NAME¶
killer - Background job killer
SYNOPSIS¶
killer [
-h] [
-V] [
-n] [
-d]
DESCRIPTION¶
killer is a perl script that gets rid of background jobs. Background jobs
are defined as processes that belong to users who are not currently logged
into the machine. Jobs can be run in the background (and are expempt from
killer's acctions) if their scheduling priority has been reduced by
increasing their
nice(1) value or if they are being run through
condor. For more details, see the
PACKAGE main section of this
document.
The following sections describe the
perl(1) packages that make up the
killer program. I don't expect that the version that works for me will work
for everyone. I think that the ProcessTable and Terminals packages offer
enough flexibility that most modifications can be done in the main package.
Command line options
- -h
- Tell me how to get help
- -V
- Display version number
- -n
- Do not kill, just print what would be killed
- -d
- Enable debug output
PACKAGE ProcessTable¶
Each ProcessTable object contains hashes (or associative arrays) that map
various aspects of a job to the process ID (PID). The following hashes are
provided:
- pid2user
- Login name associated with the effective UID that the
process is running as.
- pid2ruser
- Login name associate with the real UID that the process is
running as.
- pid2uid
- Effective UID that the process is running as.
- pid2ruid
- Real UID that the process is running as.
- pid2tty
- Terminal associated with the process.
- pid2ppid
- Parent process of the process
- pid2nice
- nice(1) value of the process.
- pid2comm
- Command name of the process.
Additionally, the %remainingprocs hash provides the list of processes that will
be killed.
The intended use of this package calls for
readProcessTable to be called
to fill in all of the hashes defined above. Then, processes that meet specific
requirements are removed from the %remainingprocs hash. Those that are not
removed are considered to be background processes and may be killed.
new¶
This function creates a new
ProcessTable object.
Example:
my $ptable = new ProcessTable;
initialize¶
This function (re)initializes arrays and any environment variables for external
commands. It generally will not need to be called, as it is invoked by
new().
Example:
# Empty out the process table for reuse
$ptable->initialize();
readProcessTable¶
This function executes the
ps(1) command to figure out which processes
are running. Note that it requires a SYSV style
ps(1).
Example:
# Get a list of processes from the OS
$ptable->readProcessTable();
cleanForkBombs¶
This function looks for a large number of processes owned by one user, and
assumes that it is someone that is using
fork() for the first time. An
effective way to clean up such a mess is to "kill -STOP" each
process then "kill -KILL" each process.
Note this function ignores such mistakes by root. If root is running a
fork(2) bomb, this script wouldn't run, right? Also, you should be sure
that the number of processes mentioned below (490) is less (equal to would be
better, right?) than the maximum number of processes per user. Also, the OS
should have a process limit at least a couple hundred higher than any
individual. Otherwise, you will have to use the power switch to get rid of
fork bombs.
Each time a process is sent a signal, it is logged via syslog(3C).
Example:
# Get rid of fork bombs. Keep track of who did it in @idiots.

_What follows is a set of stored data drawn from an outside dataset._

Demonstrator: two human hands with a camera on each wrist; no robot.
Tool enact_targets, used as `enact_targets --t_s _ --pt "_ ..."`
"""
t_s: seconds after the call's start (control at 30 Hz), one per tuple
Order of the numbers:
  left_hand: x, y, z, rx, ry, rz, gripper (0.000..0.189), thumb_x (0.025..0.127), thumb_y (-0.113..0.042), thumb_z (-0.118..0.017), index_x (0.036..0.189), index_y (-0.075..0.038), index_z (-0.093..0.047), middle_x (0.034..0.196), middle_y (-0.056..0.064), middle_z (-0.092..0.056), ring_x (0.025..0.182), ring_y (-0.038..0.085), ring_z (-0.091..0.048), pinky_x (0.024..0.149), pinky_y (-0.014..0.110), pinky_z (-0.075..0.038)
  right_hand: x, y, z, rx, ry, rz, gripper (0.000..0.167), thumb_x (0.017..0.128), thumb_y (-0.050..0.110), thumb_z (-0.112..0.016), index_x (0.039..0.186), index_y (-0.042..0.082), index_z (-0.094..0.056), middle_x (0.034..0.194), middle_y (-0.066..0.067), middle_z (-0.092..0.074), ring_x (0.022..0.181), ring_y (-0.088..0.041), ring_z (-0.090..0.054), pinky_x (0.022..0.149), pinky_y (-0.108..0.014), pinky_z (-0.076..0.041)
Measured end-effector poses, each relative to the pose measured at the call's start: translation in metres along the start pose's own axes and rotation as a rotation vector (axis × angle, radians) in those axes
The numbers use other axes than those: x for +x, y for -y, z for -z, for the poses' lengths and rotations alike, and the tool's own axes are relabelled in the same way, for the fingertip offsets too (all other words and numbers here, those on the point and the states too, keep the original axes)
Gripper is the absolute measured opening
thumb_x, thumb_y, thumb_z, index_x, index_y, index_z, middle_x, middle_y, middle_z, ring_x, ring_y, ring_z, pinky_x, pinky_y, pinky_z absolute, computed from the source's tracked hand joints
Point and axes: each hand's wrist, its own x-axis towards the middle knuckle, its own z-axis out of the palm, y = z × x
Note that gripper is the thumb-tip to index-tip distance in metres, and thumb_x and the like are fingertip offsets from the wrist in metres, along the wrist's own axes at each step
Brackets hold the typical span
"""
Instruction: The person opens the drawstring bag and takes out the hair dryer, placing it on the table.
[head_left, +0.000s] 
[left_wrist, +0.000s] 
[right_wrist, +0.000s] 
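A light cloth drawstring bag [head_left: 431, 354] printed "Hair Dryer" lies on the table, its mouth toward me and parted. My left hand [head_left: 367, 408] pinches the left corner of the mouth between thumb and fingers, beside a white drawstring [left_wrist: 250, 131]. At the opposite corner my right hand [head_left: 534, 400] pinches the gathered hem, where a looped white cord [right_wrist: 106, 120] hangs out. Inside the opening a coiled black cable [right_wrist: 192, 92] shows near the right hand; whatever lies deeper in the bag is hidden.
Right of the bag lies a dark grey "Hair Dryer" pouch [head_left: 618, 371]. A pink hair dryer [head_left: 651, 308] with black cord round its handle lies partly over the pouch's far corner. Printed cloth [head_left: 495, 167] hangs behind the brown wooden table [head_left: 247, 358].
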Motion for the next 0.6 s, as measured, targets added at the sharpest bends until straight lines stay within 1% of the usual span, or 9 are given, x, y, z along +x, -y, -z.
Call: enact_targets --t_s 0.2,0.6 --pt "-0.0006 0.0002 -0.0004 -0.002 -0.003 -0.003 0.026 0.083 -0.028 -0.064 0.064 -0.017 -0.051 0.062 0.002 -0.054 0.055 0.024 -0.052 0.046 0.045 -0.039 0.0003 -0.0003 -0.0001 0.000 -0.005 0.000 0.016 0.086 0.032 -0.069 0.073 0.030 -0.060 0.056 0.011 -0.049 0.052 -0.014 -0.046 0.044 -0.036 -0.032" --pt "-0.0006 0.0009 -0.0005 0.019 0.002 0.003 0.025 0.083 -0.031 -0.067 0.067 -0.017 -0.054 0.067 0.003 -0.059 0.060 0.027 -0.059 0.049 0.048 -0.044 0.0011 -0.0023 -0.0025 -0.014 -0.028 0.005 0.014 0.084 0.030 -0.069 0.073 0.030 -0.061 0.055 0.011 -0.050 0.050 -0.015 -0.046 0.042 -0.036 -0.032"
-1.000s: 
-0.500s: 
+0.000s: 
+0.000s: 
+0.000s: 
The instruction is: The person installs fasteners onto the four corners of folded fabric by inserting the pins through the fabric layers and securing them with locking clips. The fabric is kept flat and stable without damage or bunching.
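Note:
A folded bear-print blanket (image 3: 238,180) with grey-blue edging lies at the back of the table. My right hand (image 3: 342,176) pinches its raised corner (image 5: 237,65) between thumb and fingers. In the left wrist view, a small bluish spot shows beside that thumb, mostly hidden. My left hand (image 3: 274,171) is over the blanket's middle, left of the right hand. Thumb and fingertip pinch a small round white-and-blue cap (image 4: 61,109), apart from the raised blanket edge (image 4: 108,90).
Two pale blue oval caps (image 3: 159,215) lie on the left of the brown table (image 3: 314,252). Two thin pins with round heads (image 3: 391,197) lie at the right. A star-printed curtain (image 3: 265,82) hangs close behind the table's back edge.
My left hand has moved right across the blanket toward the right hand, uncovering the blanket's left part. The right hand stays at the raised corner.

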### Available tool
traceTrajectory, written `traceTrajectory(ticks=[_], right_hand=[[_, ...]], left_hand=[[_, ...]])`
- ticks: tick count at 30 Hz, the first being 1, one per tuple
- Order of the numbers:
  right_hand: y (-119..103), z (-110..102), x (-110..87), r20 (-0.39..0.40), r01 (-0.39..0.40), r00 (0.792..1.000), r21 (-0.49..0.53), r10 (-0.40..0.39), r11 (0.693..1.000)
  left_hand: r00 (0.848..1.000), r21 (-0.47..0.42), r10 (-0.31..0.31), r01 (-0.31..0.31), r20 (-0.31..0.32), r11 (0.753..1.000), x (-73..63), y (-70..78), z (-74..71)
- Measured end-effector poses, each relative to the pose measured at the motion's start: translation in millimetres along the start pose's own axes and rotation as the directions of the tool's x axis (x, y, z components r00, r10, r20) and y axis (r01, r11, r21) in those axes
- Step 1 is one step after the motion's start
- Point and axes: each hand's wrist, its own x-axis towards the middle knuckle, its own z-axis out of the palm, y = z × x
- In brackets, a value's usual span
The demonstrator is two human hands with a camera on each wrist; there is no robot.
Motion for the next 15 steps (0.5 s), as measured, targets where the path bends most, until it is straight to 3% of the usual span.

my @idiots = $ptable->cleanForkBombs();
getUserProcessIds user¶
This returns the list of process ID's where the login associated with the real
UID of the process matches the argument to the function.
Example:
# Find all processes owned by httpd
my @webservers = $ptable->getUserProcessIds('httpd');
getUniqueTtys¶
This function returns a list of terminals in use. Note that the format will be
the same as given by
ps(1), which will generally lack the leading
"/dev/".
Example:
# Get a list of all terminals that processes are attached to
my @ttylist = $ptable->getUniqueTtys();
removeProcessId pid¶
This function removes pid from the list of processes to be killed. That is, it
gets rid of a process that should be allowed to run. Most likely this will
only be called by other functions in this package.
Example:
# For some reason I know that PID 1234 should be allowed to run
$ptable->removeProcessId(1234);
removeProcesses psfield, psvalue¶
This function removes processes that possess certain traits. For example, if you
want to get rid of all processes owned by the user "lp" or all
processes that have /dev/console as their controlling terminal, this is the
function for you.
psfield can be any of the following
- pid
- Removes process id given in second argument.
- user
- Removes processes with effective UID associated with login
name given in second argument.
- ruser
- Removes processes with real UID associated with login name
given in second argument.
- uid
- Removes processes with effective UID given in second
argument.
- ruid
- Removes processes with real UID given in second
argument.
- tty
- Removes processes with controlling terminal given in second
argument. Note that it should NOT start with "/dev/".
- ppid
- Removes children of process with PID given in second
argument.
- nice
- Removes children with a nice value equal to the second
argument.
- comm
- Removes children with a command name that is the same as
the second argument.
Examples:
# Allow all imapd processes to run
$ptable->removeProcesses('comm', 'imapd');
# Be sure not to kill print jobs
$ptable->removeProcesses('ruser', 'lp');
removeChildren pid¶
This function removes all decendents of the given pid. That is, if the pid
argument is 1, it will ensure that nothing is killed.
Example:
# Be sure not to kill off any mail deliveries (assumes you have
# written getSendmailPid()). (Sendmail changes uid when it does
# local delivery.)
$ptable->removeChildren(getSendmailPid);
removeCondorChildren¶
Condor is a batch job system that allows migration of jobs between machines (see
http://www.cs.wisc.edu/condor/). This ensures that condor jobs are left alone.
Example:
# Be nice to the people that are running their jobs through condor.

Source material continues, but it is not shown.